In full and without edits, write out the data that follows.

*** Input data ***

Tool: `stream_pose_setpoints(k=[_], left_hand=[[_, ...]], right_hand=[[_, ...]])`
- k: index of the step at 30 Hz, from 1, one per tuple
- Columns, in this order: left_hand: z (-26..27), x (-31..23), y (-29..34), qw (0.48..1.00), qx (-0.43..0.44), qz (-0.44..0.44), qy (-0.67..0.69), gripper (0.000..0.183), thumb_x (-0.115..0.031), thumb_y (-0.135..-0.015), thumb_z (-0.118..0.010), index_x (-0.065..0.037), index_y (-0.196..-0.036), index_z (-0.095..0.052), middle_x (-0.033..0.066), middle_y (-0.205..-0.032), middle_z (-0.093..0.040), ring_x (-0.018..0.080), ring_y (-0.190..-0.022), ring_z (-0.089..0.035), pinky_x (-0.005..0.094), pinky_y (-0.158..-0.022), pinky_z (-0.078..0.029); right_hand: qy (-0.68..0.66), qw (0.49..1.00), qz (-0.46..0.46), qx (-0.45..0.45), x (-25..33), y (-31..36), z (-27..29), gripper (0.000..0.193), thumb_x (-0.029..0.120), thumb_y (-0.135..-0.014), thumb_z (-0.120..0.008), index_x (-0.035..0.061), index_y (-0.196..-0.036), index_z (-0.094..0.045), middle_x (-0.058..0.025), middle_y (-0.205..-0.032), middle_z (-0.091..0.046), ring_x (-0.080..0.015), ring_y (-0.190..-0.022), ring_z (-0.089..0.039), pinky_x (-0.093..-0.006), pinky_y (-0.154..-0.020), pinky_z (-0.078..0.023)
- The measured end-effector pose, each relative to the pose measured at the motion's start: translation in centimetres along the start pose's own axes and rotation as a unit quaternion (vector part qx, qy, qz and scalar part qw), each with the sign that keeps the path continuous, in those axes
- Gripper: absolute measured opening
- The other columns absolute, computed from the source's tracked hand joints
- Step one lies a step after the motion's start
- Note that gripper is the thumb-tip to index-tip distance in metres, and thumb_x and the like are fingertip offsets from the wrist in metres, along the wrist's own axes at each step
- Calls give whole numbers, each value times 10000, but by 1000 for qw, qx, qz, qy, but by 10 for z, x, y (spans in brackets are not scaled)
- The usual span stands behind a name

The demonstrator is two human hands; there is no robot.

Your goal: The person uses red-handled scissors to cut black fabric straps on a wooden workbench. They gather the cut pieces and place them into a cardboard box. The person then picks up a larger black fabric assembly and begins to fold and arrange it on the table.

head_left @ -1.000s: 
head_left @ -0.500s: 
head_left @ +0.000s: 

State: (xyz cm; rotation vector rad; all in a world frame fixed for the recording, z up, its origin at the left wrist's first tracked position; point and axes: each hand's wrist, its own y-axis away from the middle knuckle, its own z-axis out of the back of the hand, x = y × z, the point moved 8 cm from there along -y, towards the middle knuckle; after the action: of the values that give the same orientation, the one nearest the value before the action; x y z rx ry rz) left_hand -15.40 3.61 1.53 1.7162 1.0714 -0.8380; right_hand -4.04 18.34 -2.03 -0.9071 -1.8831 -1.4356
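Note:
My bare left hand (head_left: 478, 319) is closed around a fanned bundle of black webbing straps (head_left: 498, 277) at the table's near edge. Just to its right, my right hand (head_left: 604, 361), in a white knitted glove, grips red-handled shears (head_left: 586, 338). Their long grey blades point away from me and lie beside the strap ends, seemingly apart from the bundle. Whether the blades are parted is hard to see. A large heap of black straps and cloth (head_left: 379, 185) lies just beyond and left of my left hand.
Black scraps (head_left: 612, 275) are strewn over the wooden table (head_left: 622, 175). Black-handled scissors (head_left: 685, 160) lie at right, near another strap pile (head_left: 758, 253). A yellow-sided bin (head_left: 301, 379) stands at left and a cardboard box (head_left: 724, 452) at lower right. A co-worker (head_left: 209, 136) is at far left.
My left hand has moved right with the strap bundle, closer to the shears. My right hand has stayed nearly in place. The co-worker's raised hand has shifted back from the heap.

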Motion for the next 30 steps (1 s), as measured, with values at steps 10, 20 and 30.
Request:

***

» Task output
Tool: `stream_pose_setpoints(k=[_], left_hand=[[_, ...]], right_hand=[[_, ...]])`
- k: index of the step at 30 Hz, from 1, one per tuple
- Columns, in this order: left_hand: z (-26..27), x (-31..23), y (-29..34), qw (0.48..1.00), qx (-0.43..0.44), qz (-0.44..0.44), qy (-0.67..0.69), gripper (0.000..0.183), thumb_x (-0.115..0.031), thumb_y (-0.135..-0.015), thumb_z (-0.118..0.010), index_x (-0.065..0.037), index_y (-0.196..-0.036), index_z (-0.095..0.052), middle_x (-0.033..0.066), middle_y (-0.205..-0.032), middle_z (-0.093..0.040), ring_x (-0.018..0.080), ring_y (-0.190..-0.022), ring_z (-0.089..0.035), pinky_x (-0.005..0.094), pinky_y (-0.158..-0.022), pinky_z (-0.078..0.029); right_hand: qy (-0.68..0.66), qw (0.49..1.00), qz (-0.46..0.46), qx (-0.45..0.45), x (-25..33), y (-31..36), z (-27..29), gripper (0.000..0.193), thumb_x (-0.029..0.120), thumb_y (-0.135..-0.014), thumb_z (-0.120..0.008), index_x (-0.035..0.061), index_y (-0.196..-0.036), index_z (-0.094..0.045), middle_x (-0.058..0.025), middle_y (-0.205..-0.032), middle_z (-0.091..0.046), ring_x (-0.080..0.015), ring_y (-0.190..-0.022), ring_z (-0.089..0.039), pinky_x (-0.093..-0.006), pinky_y (-0.154..-0.020), pinky_z (-0.078..0.023)
- The measured end-effector pose, each relative to the pose measured at the motion's start: translation in centimetres along the start pose's own axes and rotation as a unit quaternion (vector part qx, qy, qz and scalar part qw), each with the sign that keeps the path continuous, in those axes
- Gripper: absolute measured opening
- The other columns absolute, computed from the source's tracked hand joints
- Step one lies a step after the motion's start
- Note that gripper is the thumb-tip to index-tip distance in metres, and thumb_x and the like are fingertip offsets from the wrist in metres, along the wrist's own axes at each step
- Calls give whole numbers, each value times 10000, but by 1000 for qw, qx, qz, qy, but by 10 for z, x, y (spans in brackets are not scaled)
- The usual span stands behind a name

The demonstrator is two human hands; there is no robot.

Your goal: The person uses red-handled scissors to cut black fabric straps on a wooden workbench. They gather the cut pieces and place them into a cardboard box. The person then picks up a larger black fabric assembly and begins to fold and arrange it on the table.

head_left @ -1.000s: 
head_left @ -0.500s: 
head_left @ +0.000s: 

State: (xyz cm; rotation vector rad; all in a world frame fixed for the recording, z up, its origin at the left wrist's first tracked position; point and axes: each hand's wrist, its own y-axis away from the middle knuckle, its own z-axis out of the back of the hand, x = y × z, the point moved 8 cm from there along -y, towards the middle knuckle; after the action: of the values that give the same orientation, the one nearest the value before the action; x y z rx ry rz) left_hand -15.40 3.61 1.53 1.7162 1.0714 -0.8380; right_hand -4.04 18.34 -2.03 -0.9071 -1.8831 -1.4356
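Note:
My bare left hand (head_left: 478, 319) is closed around a fanned bundle of black webbing straps (head_left: 498, 277) at the table's near edge. Just to its right, my right hand (head_left: 604, 361), in a white knitted glove, grips red-handled shears (head_left: 586, 338). Their long grey blades point away from me and lie beside the strap ends, seemingly apart from the bundle. Whether the blades are parted is hard to see. A large heap of black straps and cloth (head_left: 379, 185) lies just beyond and left of my left hand.
Black scraps (head_left: 612, 275) are strewn over the wooden table (head_left: 622, 175). Black-handled scissors (head_left: 685, 160) lie at right, near another strap pile (head_left: 758, 253). A yellow-sided bin (head_left: 301, 379) stands at left and a cardboard box (head_left: 724, 452) at lower right. A co-worker (head_left: 209, 136) is at far left.
My left hand has moved right with the strap bundle, closer to the shears. My right hand has stayed nearly in place. The co-worker's raised hand has shifted back from the heap.
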
Motion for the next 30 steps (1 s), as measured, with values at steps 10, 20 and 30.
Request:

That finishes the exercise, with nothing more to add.